Task requirements >> Find the word "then" in the records and copy every line where it occurs.

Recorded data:
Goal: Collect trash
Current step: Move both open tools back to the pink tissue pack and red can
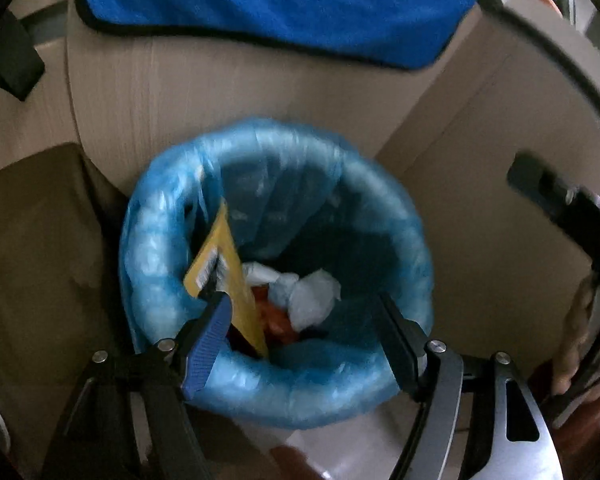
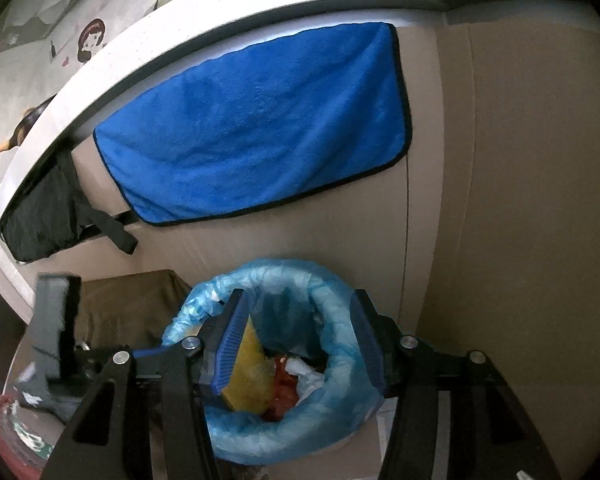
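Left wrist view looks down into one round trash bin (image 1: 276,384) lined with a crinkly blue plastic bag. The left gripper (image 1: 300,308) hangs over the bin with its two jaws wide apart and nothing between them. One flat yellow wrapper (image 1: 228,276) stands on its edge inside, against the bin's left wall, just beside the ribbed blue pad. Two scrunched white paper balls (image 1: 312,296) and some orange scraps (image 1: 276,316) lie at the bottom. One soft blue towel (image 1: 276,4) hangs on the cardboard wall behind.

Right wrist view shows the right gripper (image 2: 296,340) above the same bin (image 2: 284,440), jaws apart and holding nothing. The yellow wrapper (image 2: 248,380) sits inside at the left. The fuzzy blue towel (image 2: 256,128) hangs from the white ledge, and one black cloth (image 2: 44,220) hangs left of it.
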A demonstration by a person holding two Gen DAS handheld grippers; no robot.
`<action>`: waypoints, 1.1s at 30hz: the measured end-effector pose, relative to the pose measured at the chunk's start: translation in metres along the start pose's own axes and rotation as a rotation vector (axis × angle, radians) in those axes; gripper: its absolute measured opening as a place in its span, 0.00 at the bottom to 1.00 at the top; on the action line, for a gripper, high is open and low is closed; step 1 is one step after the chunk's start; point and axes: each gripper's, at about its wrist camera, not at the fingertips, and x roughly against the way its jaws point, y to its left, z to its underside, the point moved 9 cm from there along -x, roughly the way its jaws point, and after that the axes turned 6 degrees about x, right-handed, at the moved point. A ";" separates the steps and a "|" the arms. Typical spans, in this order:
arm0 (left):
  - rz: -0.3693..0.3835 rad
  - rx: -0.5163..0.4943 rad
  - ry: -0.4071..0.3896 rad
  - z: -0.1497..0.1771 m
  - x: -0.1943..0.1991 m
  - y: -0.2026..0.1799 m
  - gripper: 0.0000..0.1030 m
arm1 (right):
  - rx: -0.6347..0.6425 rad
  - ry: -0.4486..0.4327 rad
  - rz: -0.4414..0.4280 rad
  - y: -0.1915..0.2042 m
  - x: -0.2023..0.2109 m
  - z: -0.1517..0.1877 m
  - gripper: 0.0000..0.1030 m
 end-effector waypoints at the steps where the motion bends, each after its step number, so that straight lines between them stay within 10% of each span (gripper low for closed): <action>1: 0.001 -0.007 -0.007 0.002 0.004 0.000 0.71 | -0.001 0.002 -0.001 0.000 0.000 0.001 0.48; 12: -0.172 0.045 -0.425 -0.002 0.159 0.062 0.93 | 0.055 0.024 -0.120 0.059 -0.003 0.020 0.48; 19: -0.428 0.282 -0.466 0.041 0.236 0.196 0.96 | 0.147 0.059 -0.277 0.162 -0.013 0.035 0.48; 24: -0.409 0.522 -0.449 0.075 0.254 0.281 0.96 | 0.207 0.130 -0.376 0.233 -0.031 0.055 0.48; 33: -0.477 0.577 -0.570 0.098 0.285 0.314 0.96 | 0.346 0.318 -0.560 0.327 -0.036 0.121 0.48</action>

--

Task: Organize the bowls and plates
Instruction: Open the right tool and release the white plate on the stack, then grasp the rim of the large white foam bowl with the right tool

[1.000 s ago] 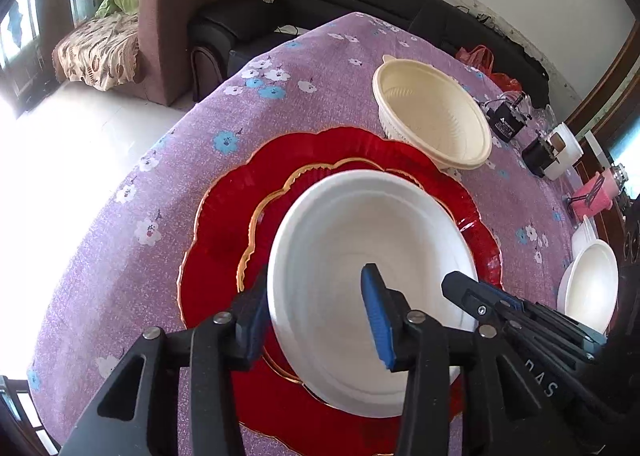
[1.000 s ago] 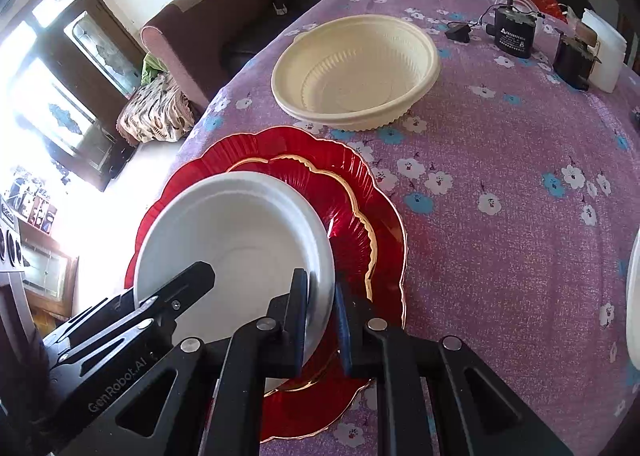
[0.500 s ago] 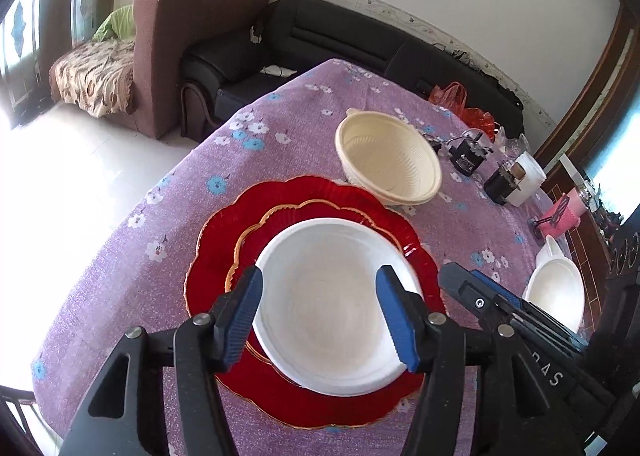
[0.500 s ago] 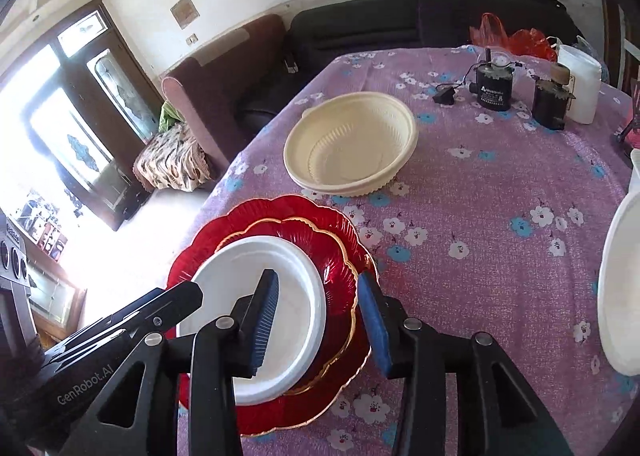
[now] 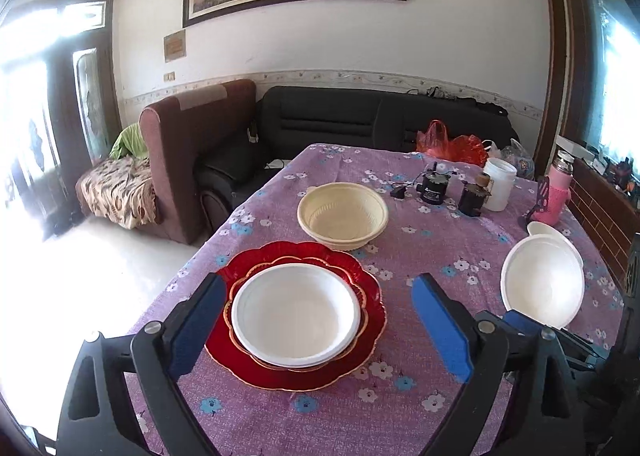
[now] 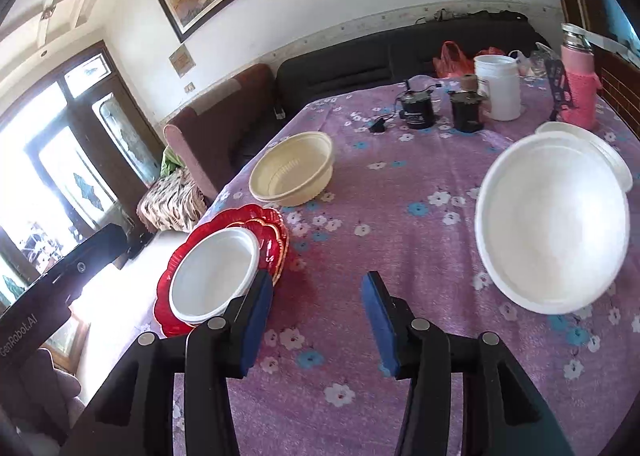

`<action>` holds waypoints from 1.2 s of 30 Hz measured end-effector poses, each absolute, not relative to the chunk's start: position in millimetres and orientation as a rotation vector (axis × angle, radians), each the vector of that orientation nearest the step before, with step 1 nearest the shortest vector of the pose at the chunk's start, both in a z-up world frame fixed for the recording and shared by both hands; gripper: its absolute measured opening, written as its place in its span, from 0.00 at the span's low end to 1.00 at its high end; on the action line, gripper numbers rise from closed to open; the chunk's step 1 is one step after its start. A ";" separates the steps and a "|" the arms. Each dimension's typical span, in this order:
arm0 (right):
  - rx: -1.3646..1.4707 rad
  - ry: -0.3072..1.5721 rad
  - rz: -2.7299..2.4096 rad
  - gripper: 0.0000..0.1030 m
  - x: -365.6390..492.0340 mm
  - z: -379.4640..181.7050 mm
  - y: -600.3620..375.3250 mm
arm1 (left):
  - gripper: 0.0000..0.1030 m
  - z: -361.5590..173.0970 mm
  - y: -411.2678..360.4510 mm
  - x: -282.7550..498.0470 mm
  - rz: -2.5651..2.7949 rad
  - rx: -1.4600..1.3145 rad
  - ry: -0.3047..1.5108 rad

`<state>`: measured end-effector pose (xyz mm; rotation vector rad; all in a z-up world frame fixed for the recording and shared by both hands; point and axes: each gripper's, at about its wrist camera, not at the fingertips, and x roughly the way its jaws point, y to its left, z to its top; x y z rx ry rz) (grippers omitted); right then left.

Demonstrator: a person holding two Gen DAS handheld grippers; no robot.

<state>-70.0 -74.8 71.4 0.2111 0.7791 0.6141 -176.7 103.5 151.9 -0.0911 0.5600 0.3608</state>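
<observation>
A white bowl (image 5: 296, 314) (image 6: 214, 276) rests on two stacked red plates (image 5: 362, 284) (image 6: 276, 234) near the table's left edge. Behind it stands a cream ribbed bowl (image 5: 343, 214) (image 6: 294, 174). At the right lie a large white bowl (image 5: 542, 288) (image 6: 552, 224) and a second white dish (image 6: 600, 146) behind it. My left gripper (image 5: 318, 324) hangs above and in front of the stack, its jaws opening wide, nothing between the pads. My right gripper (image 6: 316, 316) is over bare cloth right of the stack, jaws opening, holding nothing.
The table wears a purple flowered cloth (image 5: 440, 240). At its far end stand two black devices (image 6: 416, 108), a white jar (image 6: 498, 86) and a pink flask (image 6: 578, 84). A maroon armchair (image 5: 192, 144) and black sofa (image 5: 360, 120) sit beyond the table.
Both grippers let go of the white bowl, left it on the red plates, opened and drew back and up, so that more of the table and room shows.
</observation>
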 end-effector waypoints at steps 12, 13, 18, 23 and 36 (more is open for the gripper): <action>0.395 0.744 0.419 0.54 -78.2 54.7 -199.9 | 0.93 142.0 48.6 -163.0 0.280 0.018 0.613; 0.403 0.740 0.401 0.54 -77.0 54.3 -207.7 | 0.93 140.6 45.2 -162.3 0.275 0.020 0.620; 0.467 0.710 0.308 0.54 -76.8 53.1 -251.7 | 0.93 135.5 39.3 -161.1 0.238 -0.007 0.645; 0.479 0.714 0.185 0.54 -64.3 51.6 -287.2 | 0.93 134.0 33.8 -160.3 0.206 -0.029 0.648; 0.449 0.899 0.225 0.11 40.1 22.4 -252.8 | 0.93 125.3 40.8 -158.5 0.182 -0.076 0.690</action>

Written response >>
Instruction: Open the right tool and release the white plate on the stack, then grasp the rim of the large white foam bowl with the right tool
`<state>`: measured end-effector pose (xyz mm; rotation vector rad; all in a z-up world frame fixed for the recording and shared by both hands; point and axes: each gripper's, at about its wrist camera, not at the fingertips, and x roughly the way its jaws point, y to its left, z to its top; x y z rx ry rz) (grippers omitted); right then left.

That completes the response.